Dalam kondisi seperti itu, birokrasi pemerintah akan sangat mengabaikan fungsi terpentingnya, yaitu sebagai agen layanan publik. Padahal, dalam perspektif diakronik, sesungguhnya telah terjadi beberapa kali pergeseran paradigma fungsi birokrasi pemerintah dari model administrasi publik tradisional ke model manajemen publik baru, dan kini sedang menuju model pelayanan publik baru. Jadi, tampak adanya dinamika dalam paradigma fungsi birokrasi pemerintah seiring dengan pesatnya perkembangan dan penguatan masyarakat sipil.
Peluang Pembenahan
Untuk meningkatkan fungsi pelayanan publiknya, aparatur pemerintah harus dibuat lebih profesional. Dengan profesionalisme mereka akan bisa percaya diri (self confident) karena kemampuan memecahkan masalah (problem solving) yang selalu memihak pada kepentingan rakyat. Apabila diikuti pemikiran Abraham Lincoln bahwa demokrasi adalah pengejawantahan pemerintahan dari, oleh dan untuk rakyat, maka keberpihakan pada kepentingan rakyat mengacu pada yang terakhir. Kebebasan, keterbukaan dan kesamaan merupakan penjabaran pengertian pertama. Sedangkan profesionalisme yang meliputi akuntabilitas, responsibilitas dan responsivitas adalah refleksi pengertian yang kedua.

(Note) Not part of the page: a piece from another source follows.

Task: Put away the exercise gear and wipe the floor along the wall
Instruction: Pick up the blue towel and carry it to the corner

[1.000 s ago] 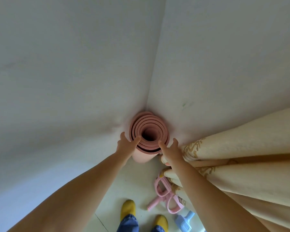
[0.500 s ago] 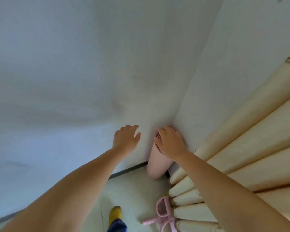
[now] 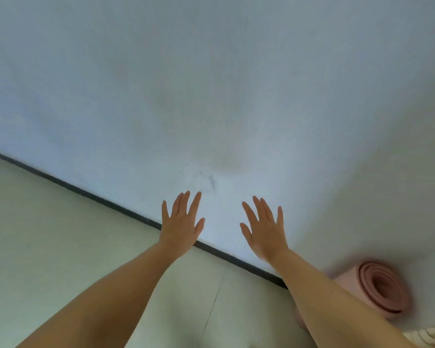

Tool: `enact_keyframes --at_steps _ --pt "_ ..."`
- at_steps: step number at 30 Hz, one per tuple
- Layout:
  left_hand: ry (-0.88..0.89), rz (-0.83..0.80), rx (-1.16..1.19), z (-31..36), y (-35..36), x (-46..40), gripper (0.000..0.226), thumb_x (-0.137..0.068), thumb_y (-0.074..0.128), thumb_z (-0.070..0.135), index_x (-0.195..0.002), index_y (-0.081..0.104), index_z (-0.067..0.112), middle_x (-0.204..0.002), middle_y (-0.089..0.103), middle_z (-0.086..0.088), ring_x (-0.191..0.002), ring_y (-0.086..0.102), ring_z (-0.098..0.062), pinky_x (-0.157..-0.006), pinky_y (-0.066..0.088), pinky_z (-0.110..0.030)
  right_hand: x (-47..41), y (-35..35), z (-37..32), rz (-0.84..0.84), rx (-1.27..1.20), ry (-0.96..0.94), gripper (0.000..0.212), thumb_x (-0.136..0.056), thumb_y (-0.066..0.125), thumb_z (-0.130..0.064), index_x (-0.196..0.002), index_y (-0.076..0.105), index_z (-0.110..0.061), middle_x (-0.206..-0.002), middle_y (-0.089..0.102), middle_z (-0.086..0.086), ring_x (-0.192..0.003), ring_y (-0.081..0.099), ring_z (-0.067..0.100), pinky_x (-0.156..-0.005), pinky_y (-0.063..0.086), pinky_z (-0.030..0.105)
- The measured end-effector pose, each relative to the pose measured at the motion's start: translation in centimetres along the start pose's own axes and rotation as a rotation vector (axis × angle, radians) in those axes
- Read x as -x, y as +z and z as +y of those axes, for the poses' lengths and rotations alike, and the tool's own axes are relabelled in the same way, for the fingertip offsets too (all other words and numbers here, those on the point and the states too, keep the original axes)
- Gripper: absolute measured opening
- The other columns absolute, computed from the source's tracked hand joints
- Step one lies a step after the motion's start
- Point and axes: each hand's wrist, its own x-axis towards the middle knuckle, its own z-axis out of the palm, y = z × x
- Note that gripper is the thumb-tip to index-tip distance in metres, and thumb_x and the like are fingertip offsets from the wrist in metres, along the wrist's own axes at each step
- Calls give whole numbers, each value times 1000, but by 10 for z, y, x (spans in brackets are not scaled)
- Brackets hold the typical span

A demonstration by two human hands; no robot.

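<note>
A rolled pink exercise mat (image 3: 379, 288) stands on end in the corner at the lower right, its spiral top facing me. My right forearm crosses in front of its lower part. My left hand (image 3: 180, 223) and my right hand (image 3: 264, 228) are both stretched out in front of the white wall, fingers straight and spread, holding nothing. Neither hand touches the mat.
A white wall (image 3: 211, 96) fills the upper view. A dark baseboard (image 3: 86, 192) runs diagonally where it meets the pale tiled floor (image 3: 48, 234). A cream curtain edge (image 3: 432, 335) shows at the bottom right.
Both hands have let go of the mat and spread open. The view has swung left, so the mat now sits at the lower right and the pink and blue gear is out of sight.
</note>
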Motion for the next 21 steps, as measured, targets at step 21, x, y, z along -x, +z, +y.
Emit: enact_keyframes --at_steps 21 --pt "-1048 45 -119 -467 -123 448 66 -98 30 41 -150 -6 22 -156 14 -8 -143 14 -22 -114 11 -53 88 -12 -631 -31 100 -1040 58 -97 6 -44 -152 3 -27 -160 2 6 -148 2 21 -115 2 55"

Aspek akuntabilitas mengisyaratkan supaya pelayanan publik lebih mengutamakan transparansi dan kesamaan akses setiap warganegara. Setiap warganegara berhak mendapatkan kesamaan akses dalam pelayanan publik yang mereka butuhkan. Proses dan harga pelayanan publik juga harus transparan , dan didukung oleh kepastian prosedur serta waktu pelayanan. Akuntabilitas aparatur pemerintah mengharuskan agar setiap tindakan yang dilakukan mesti dapat dipertanggungjawabkan kepada pihak yang menjadi sumber mandat dan otoritas yang dimiliki, yakni rakyat.
Oleh karenanya, aparatur pemerintah harus mempunyai responsibilitas (rasa tanggung jawab internal) terhadap segala yang dilakukannya. Moral dan etika publik dipakai landasan setiap perilaku, berupaya mempertajam kepekaan sosial serta meningkatkan responsivitas (daya tanggap) terhadap aspirasi, kebutuhan dan tuntutan rakyat. Aspek responsivitas menghendaki agar pelayanan publik bisa memenuhi kepentingan masyarakat. Agar birokrasi lebih responsif terhadap kepentingan masyarakat, Osborne dan Plastrik (1997) mengenalkan ide Citizen’s Charter (kontrak pelayanan), yakni adanya standar pelayanan publik yang ditetapkan berdasarkan masukan para stakeholders, termasuk pengguna layanan/ pelanggan dan birokrasi berjanji untuk memenuhinya. Dengan begitu, tugas aparatur pemerintah sejatinya adalah membawa mandat ke arah pelayanan segala kepentingan rakyat.